But Studio City may fail first financial test
Analysts from Sanford C. Bernstein say Macau could see a healthy rise in gross gaming revenues for the month of September, according to a report in the Asia Gaming Brief.
The brokerage says an ADR of MOP up to 560 million ($US70 million) for the last week of the month would put September GGR up between 4 percent and 5 percent year-on-year.
“Due to a ramp up of new projects and better than expected VIP, September GGR should still be better than previous years compared to a five-year historic average month-on-month decrease of minus 6 percent,” said Bernstein, adding that “slowing VIP volume” accounted for a weaker second half “after the larger than expected boost in VIP volumes following the Wynn Palace opening.”
Wells Fargo, meanwhile, said VIP was “driving the recent pop in revenues—not an increase in mass and premium-mass traffic and play.
“Our checks suggest September mass-market revenues are pacing down by mid-to-high single digits in line with regular seasonality. August revenues were better than expected, picking up in the last five days of the month, and some channel checks suggest September started strongly.”

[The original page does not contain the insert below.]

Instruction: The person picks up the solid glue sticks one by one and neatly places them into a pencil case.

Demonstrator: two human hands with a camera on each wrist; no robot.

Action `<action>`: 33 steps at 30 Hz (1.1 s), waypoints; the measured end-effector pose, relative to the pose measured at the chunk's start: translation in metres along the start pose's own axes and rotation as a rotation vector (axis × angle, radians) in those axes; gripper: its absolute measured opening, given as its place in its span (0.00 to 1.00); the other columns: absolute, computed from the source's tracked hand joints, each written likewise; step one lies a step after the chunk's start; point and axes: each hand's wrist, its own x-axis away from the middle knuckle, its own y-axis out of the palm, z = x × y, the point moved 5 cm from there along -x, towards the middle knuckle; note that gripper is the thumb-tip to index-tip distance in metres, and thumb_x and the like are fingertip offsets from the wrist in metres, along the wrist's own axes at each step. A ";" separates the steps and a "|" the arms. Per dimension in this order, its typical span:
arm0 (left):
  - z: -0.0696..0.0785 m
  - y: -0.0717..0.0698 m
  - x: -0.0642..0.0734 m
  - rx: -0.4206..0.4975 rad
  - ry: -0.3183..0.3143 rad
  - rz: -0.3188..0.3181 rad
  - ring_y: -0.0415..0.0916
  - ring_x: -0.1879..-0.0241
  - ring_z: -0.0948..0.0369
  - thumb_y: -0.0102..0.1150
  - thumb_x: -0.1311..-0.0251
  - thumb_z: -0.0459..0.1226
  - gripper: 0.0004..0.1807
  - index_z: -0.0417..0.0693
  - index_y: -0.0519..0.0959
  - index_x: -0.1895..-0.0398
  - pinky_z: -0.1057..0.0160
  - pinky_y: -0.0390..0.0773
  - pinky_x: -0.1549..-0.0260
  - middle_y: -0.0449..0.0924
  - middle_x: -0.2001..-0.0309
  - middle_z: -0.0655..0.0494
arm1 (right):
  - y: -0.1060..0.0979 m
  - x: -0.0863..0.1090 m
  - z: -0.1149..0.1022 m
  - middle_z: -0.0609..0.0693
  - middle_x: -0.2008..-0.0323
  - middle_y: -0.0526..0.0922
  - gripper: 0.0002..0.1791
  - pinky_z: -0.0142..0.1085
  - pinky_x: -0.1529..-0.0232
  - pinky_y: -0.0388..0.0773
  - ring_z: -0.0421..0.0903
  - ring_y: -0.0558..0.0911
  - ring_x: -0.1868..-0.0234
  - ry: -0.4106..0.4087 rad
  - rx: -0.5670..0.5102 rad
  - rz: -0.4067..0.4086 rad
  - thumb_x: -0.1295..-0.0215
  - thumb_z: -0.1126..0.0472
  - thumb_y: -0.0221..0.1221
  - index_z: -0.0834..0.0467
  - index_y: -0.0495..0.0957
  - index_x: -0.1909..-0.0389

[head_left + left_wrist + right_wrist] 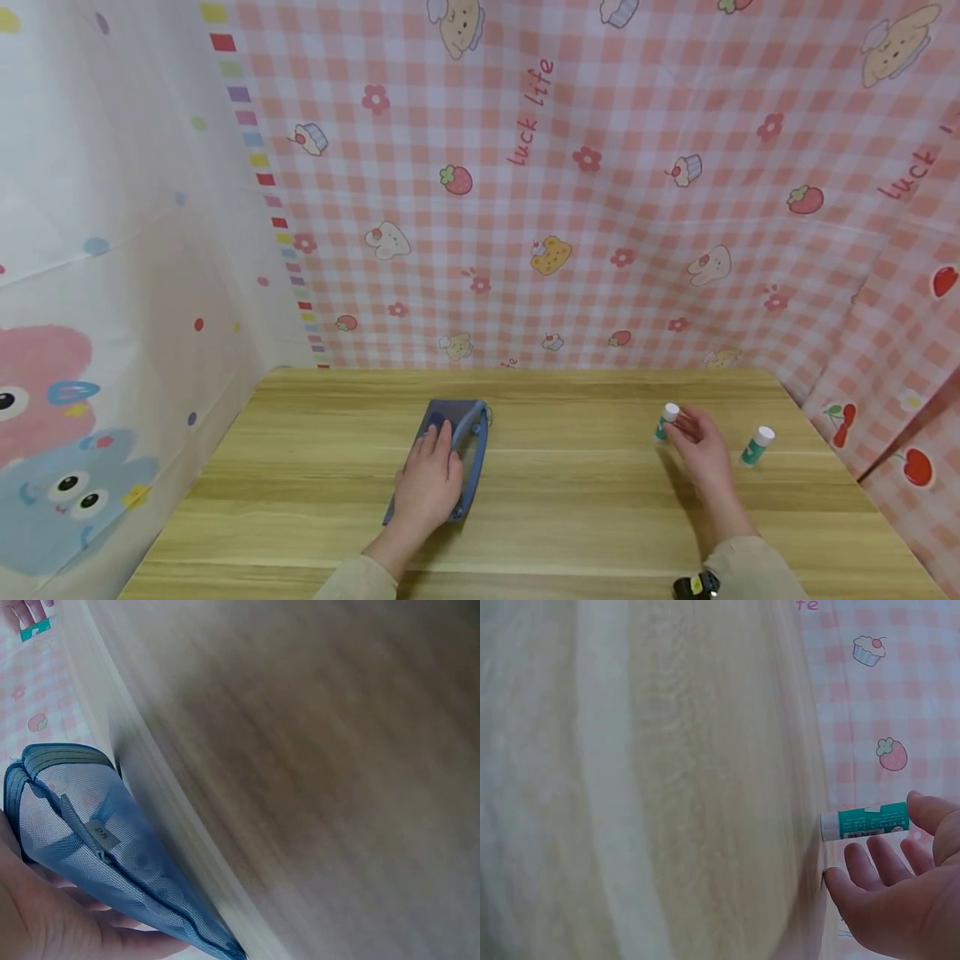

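A blue mesh zipper pouch (472, 467) lies on the table at centre left, its zipper side facing right. My left hand (427, 483) rests on top of it with fingers stretched out. In the left wrist view, the pouch (112, 832) shows translucent mesh and a small printed tag. A green glue stick (874, 820) with a white cap and white base stands upright at the right. My right hand (701, 450) is around its right side, thumb at the capped end; the other fingers are loosely bent, with a gap to the stick.
A second green glue stick (757, 447) with a white cap stands to the right of my right hand. The wood-grain table (570, 500) ends at a pink checked cloth (525, 208) behind. A white patterned cloth (150, 250) hangs at the left.
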 end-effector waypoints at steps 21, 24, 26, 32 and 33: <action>0.000 0.001 -0.001 0.012 -0.005 0.011 0.61 0.32 0.38 0.42 0.28 0.43 0.28 0.43 0.66 0.27 0.25 0.66 0.50 0.64 0.30 0.38 | 0.006 -0.004 0.003 0.72 0.39 0.70 0.24 0.14 0.62 0.64 0.58 0.71 0.39 0.036 0.050 0.073 0.28 0.65 0.54 0.73 0.64 0.36; 0.000 0.001 -0.001 0.004 -0.005 0.003 0.61 0.32 0.38 0.42 0.27 0.42 0.28 0.43 0.66 0.27 0.25 0.65 0.50 0.63 0.30 0.38 | 0.006 -0.004 0.003 0.71 0.40 0.71 0.23 0.20 0.56 0.66 0.58 0.71 0.40 0.043 0.070 0.078 0.27 0.64 0.54 0.72 0.66 0.38; 0.000 0.001 -0.001 0.000 -0.003 0.001 0.61 0.32 0.38 0.42 0.27 0.42 0.28 0.43 0.66 0.27 0.25 0.65 0.50 0.63 0.30 0.38 | 0.007 -0.004 0.003 0.71 0.40 0.71 0.23 0.27 0.51 0.68 0.58 0.71 0.40 0.051 0.084 0.072 0.27 0.63 0.54 0.72 0.66 0.37; -0.001 0.001 -0.001 -0.004 -0.005 0.001 0.61 0.32 0.38 0.42 0.27 0.42 0.28 0.43 0.66 0.27 0.26 0.66 0.49 0.64 0.30 0.38 | 0.009 -0.002 0.004 0.70 0.41 0.72 0.24 0.27 0.56 0.70 0.57 0.72 0.42 0.075 0.101 0.057 0.27 0.60 0.55 0.71 0.67 0.37; -0.001 0.001 -0.001 -0.003 -0.006 0.001 0.60 0.32 0.38 0.42 0.27 0.42 0.28 0.43 0.66 0.27 0.26 0.66 0.49 0.63 0.30 0.38 | 0.010 -0.002 0.004 0.70 0.42 0.72 0.24 0.24 0.59 0.70 0.57 0.72 0.43 0.078 0.093 0.053 0.27 0.60 0.55 0.71 0.67 0.37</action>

VIP rooms at the recently opened Wynn Palace and Parisian Macao “have seen additional credit extended to junkets, incenting play,” Wells Fargo added. “VIP business is inherently volatile week-to-week and month-to-month, especially on today’s much smaller customer base.”
Buckingham Research agreed. “We believe the overall market is benefiting from recent new openings in the market, with especially strong VIP demand at Wynn Palace and improving mass-market performance at the Parisian. There could be an upside to these expectations as they continue to ramp up, offsetting what is traditionally a slowdown in volume in late September.”
But Wynn Resorts, which opened the $2 billion Palace last month, saw its shares drop after market analyst Nomura said mass-market gaming volumes were “lighter than expected.” As for the Parisian last week, Nomura said GGR was down 14 percent in the final week of the month, suggesting that the Sands China resort may have boosted “tourist volumes more than spending on mass GGR.”
Morgan Stanley looked on the bright side, seeing “potential for significant upside to MGM and Wynn” as the stock of both companies are now “under-owned relative to historical levels.”
According to the South China Morning Post, analysts in general gave a “thumbs up” to the new resorts in Macau, and even suggested there are signs in the territory’s key industry of “a return to its former glory.”
But if the value of the Chinese yuan falls, so could the fortunes of Macau, said Daiwa chief economist Kevin Lai. He forecast the yuan would see “greater volatility and face the risk of a further 15 percent fall over the next 15 months,” and added, “As Mainland China business accounts for over 90 percent of Macau’s GGR, Macau’s Hong Kong dollar-denominated mass-gaming GGR would see risks in the face of a big downward move in the Chinese yuan.”
According to the Motley Fool, MGM Resorts’ MGM Cotai “could be the big winner” in Macau. The U.S. company decided in August to push back the opening of its new $3.1 billion Cotai resort to the second quarter of 2017. That may give it “a better perspective on what’s working at rival venues, and see the casino operator ultimately holding the winning hand,” the Fool reported.
Melco Crown’s Studio City, on the other hand, is “likely to fail” its first financial tests concerning its borrowings relative to its earnings, according to a study from Fitch Ratings Inc. reported in GGRAsia.
“At current run rate, Studio City is on track to generate US$100 million of EBITDA and burn about US$85 million in cash per year,” said analyst Alex Bumazhny.
In an August filing to the U.S. Securities and Exchange Commission, Melco Crown said there is “no assurance that Studio City’s financial and operational performance will improve sufficiently in the remaining months of the year to meet all of its relevant financial targets.” The Hollywood-themed resort debuted in October 2015, and made headlines by opening without a single VIP room. It plans to add high-roller facilities soon.
Melco Crown noted that Studio City “sits within a separate, ring-fenced credit group and Studio City’s debt obligations are not guaranteed by its shareholders.”
Bumazhny said Melco will probably increase its stake in Studio City, saying the property’s performance “would likely be optimized if it were wholly owned by MPEL due to the greater flexibility in marketing and table allocation.”